Both Ri-hwan and Haeng-ah had feelings for each other but Haeng-ah is taking things slowly due to Ri-hwan's mother who does not want them to be together.
The story also involves a chaebol, Yi-seul (Park Hee-von) who has feelings for Ri-hwan and Haeng-ah's ex-boyfriend, who is also her senior/director of the company she works in, who wants her back.

==Cast==
===Main===
- Lee Dong-wook as Park Ri-hwan
  - Yoon Chan-young as young Ri-hwan
- Jung Ryeo-won as Kim Haeng-ah
- Lee Jong-hyuk as Kang Suk-joon
- Park Hee-von as Hong Yi-seul

===Supporting===
- Bae Jong-ok as Park Sun-young
- Lee Seung-joon as Kwon Ji-hoon
- Kim Ri-na as Noh Tae-hee
- Kim Jung-nan as Oh Se-young
- Lee Moon-soo as Chef Noh
- Park Chul-min as Kim Joon-hyuk
- Park Won-sang as Jo Dong-il
- Park Sung-geun as Go Sang-kyu
- Ahn Woo-yeon as Ye Joon-soo
- Seo Jeong-yeon as Aunt Gong-joo
- Ji Ha-yoon as Lee Jin-ah
- Go Bo-gyeol as Noh Dong-hwa
- Kim Sa-kwon as Hong Jung-woo
- Park Joon-geum as Yi-seul's mother

==Ratings==
In this table, represent the lowest ratings and represent the highest ratings.
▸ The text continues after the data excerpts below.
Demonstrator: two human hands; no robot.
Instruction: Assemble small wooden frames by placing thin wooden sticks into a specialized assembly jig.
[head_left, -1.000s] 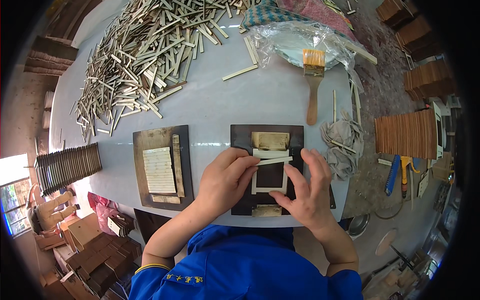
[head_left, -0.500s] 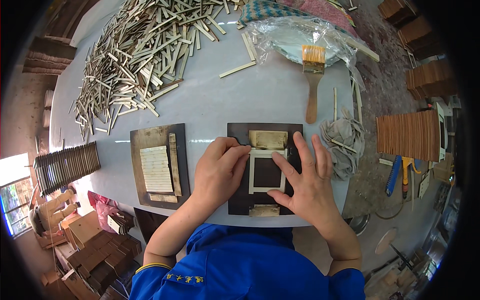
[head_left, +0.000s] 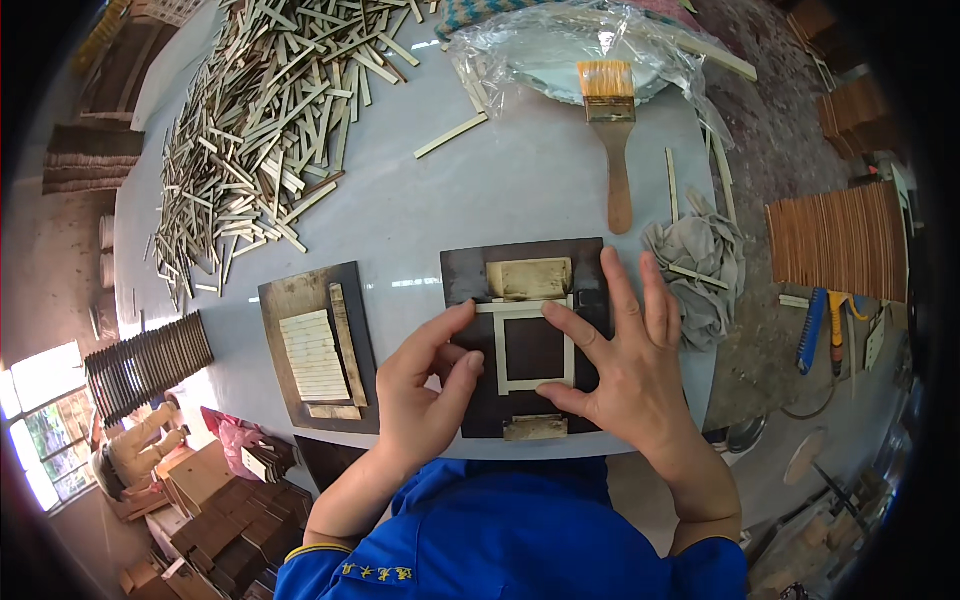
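Note:
A small square frame of pale wooden strips (head_left: pixel 533 347) lies flat on a dark board (head_left: pixel 470 272) at the near table edge. My left hand (head_left: pixel 425 390) presses its left side with fingertips and thumb. My right hand (head_left: pixel 625 360) presses its right side, fingers spread. Neither hand grips anything. A pale wooden block (head_left: pixel 530 278) sits at the board's far end and a smaller one (head_left: pixel 533 427) at its near end.
A second dark board (head_left: pixel 290 300) with a slatted panel (head_left: pixel 313 354) lies to the left. A big heap of wooden strips (head_left: pixel 270 120) covers the far left. A brush (head_left: pixel 612 130) rests on a plastic-wrapped dish (head_left: pixel 560 50); a grey rag (head_left: pixel 700 260) lies right.
A loose strip held above the frame one second ago now lies in place as its top side. Both hands have come down flat and press the frame's sides.

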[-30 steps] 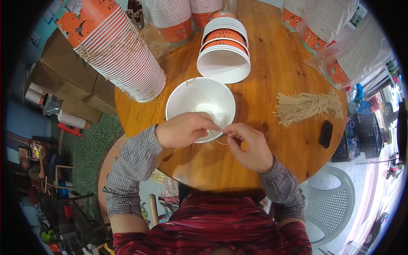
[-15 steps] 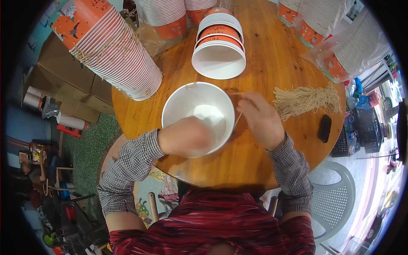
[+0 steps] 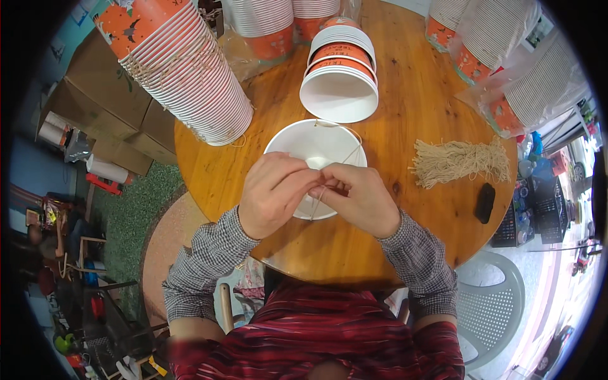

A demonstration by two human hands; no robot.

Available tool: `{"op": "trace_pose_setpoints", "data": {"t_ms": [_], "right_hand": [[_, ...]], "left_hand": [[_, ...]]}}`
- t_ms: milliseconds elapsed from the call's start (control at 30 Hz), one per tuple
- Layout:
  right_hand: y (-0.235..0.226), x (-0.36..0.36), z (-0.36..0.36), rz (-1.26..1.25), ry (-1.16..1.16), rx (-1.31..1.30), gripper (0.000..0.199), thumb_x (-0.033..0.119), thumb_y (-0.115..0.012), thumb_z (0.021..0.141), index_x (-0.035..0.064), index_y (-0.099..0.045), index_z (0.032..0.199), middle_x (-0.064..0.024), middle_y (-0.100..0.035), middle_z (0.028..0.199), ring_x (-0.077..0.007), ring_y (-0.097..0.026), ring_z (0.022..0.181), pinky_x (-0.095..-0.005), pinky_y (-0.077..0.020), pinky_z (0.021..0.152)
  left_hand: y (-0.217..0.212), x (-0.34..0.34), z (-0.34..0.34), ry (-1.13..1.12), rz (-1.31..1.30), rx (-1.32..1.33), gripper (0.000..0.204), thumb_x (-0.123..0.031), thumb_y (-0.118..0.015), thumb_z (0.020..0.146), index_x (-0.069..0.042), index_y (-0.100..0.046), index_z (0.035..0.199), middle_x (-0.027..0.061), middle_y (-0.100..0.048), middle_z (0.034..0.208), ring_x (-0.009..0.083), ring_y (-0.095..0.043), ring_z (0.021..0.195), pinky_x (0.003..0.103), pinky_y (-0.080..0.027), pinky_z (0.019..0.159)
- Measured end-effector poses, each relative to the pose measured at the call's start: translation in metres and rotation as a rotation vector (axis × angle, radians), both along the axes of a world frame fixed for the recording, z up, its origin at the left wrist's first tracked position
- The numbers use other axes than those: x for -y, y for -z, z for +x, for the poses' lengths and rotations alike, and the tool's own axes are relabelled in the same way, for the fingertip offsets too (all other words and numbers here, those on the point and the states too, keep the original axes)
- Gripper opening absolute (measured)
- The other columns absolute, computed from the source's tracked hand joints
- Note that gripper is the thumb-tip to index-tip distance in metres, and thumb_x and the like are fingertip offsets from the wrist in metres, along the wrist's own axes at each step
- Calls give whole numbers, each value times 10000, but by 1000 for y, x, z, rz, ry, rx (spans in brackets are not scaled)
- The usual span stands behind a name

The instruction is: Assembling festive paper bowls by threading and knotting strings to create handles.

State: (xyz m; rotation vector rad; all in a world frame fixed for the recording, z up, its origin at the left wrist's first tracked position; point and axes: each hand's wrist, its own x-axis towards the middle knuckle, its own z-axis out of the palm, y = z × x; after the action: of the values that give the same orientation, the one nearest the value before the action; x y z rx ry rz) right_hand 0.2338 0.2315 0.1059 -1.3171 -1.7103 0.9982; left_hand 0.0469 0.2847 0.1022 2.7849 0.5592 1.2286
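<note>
A paper bucket (image 3: 288, 140), white inside, stands upright on the round wooden table in front of me. A thin beige cord (image 3: 358, 140) is attached at its far rim, loops over the right side and runs to my hands. My left hand (image 3: 269, 193) and my right hand (image 3: 366, 197) meet above the bucket's near rim, fingertips together, both pinching the cord. A cord end hangs below the fingers. The hands hide part of the bucket's near side and the exact point where the cord is gripped.
Nested orange-and-white buckets (image 3: 339, 98) lie on their side beyond. A tall leaning stack of buckets with cords (image 3: 196, 79) stands left. At right are a bundle of beige cords (image 3: 461, 163) and a small black object (image 3: 484, 203). Plastic-wrapped bucket stacks (image 3: 491, 41) line the far edge.
My left hand has come up out of the bucket, and my right hand has moved left to meet it. The cord now loops across the right side. The view has shifted slightly.
</note>
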Motion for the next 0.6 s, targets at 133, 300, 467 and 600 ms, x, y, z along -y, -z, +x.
{"op": "trace_pose_setpoints", "data": {"t_ms": [133, 300, 467, 600], "right_hand": [[6, 4, 1, -61, 24, -161, 153, 140, -664, 857, -3, -656, 911, -108, -665, 804, -165, -602, 651, -282, -480, 606], [11, 4, 2, 227, 9, -170, 109, 87, -649, 862, 7, -671, 932, -88, -637, 780, -145, -601, 652, -279, -483, 600], [2, 9, 2, 269, 10, -145, 91, 67, -652, 851, 14, -682, 919, -82, -607, 775, -172, -599, 639, -279, -481, 591], [0, 12, 5, 250, 70, -19, 100, 104, -676, 831, 5, -668, 842, -101, -596, 726, -207, -596, 601, -296, -465, 559]], "left_hand": [[7, 19, -4, -137, -351, 218, 182, -28, -641, 839, -1, -634, 1019, 105, -642, 924, 212, -615, 743, 314, -503, 693], [-5, 32, -3, -39, -1209, 230, 174, -64, -591, 922, 24, -582, 1072, 73, -664, 929, 74, -569, 613, 215, -469, 536], [-1, 30, -3, 126, -1496, 346, 120, -64, -572, 941, 13, -554, 1031, 58, -648, 913, 71, -572, 626, 202, -479, 550], [5, 42, 1, 171, -1523, 435, 128, -57, -602, 923, 12, -575, 1027, 42, -649, 884, 58, -577, 647, 189, -472, 563]]}}
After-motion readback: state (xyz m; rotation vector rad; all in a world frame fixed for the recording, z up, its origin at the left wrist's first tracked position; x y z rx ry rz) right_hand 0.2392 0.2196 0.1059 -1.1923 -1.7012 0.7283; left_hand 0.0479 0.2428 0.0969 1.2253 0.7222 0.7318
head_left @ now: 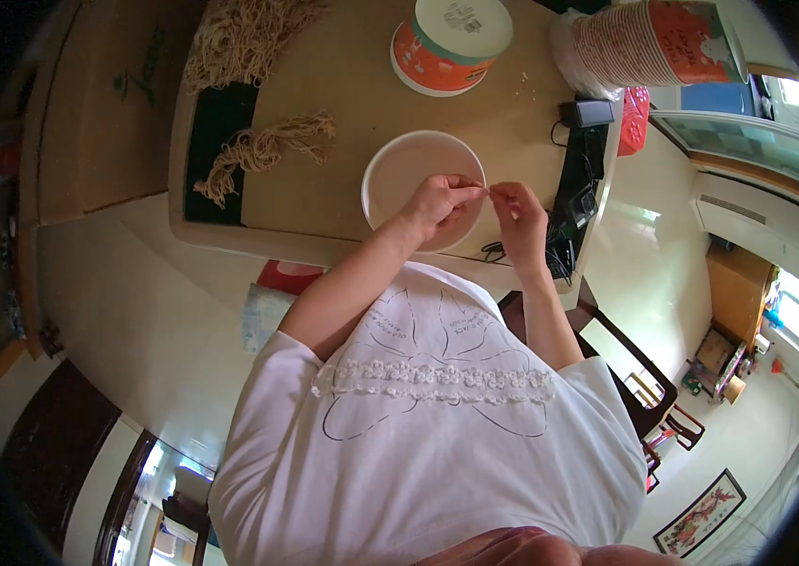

| Ep. | Original broadcast date | Title | Average audience share |  |
| AGB Nielsen | TNmS |
| Nationwide | Nationwide |
| 1 | October 26, 2015 | (저주가 깃든 아이) | 1.232% | 1.0% |
| 2 | October 27, 2015 | You asked me, so I... (당신은 내게 부탁했지요, 그래서 나는…) | 1.736% | 1.7% |
| 3 | November 2, 2015 | All I Want is What You Want (내가 원하는 건 네가 원하는 건) | 0.866% | 1.0% |
| 4 | November 3, 2015 | (오늘의 우리는 어제의 우리가 아닌 걸) | 1.316% | 1.4% |
| 5 | November 9, 2015 | That's What You Really Mean (그게 진짜 네 마음이잖아) | 1.065% | 1.0% |
| 6 | November 10, 2015 | (어떤 꿈은 현실에 깊이 스며들기도 하죠) | 1.697% | 1.4% |
| 7 | November 16, 2015 | (화양연화, 그때는 알 수 없었던) | 1.113% | 1.1% |
| 8 | November 17, 2015 | (얼룩져도 좋아, 흉터라도 괜찮아, 사라지지는 마) | 1.310% | 1.0% |
| 9 | November 23, 2015 | Too heavy, Too Scary, Love (너무 무거운, 너무 무서운, 사랑) | 1.105% | 1.0% |
| 10 | November 24, 2015 | Haeng-ah, I Love You (행아야, 사랑해) | 1.396% | 1.7% |
| 11 | November 30, 2015 | Memory is More Than Love (기억이란 사랑보다 더) | 0.754% | 1.0% |
| 12 | December 1, 2015 | I'm calling you, like an unending song (나는 너를 불러, 끝나지 않는 노래처럼) | 1.705% | 1.4% |
| 13 | December 7, 2015 | (깜깜한 밤하늘에 푸른 신호등) | 0.710% | 0.8% |
| 14 | December 8, 2015 | (그리움과 행복은 한 걸음 차이) | 1.335% | 1.2% |
| 15 | December 14, 2015 | (행복을 지켜내는 주문, 고마워) | 0.766% | 1.0% |
| 16 | December 15, 2015 | (그렇게 빈 틈 사이로 다시 봄이 옵니다) | 1.179% | 1.3% |
| Average |  |  | 1.205% | 1.188% |

- This drama airs on a cable channel/pay TV which normally has a relatively smaller audience compared to free-to-air TV/public broadcasters (KBS, SBS, MBC and EBS).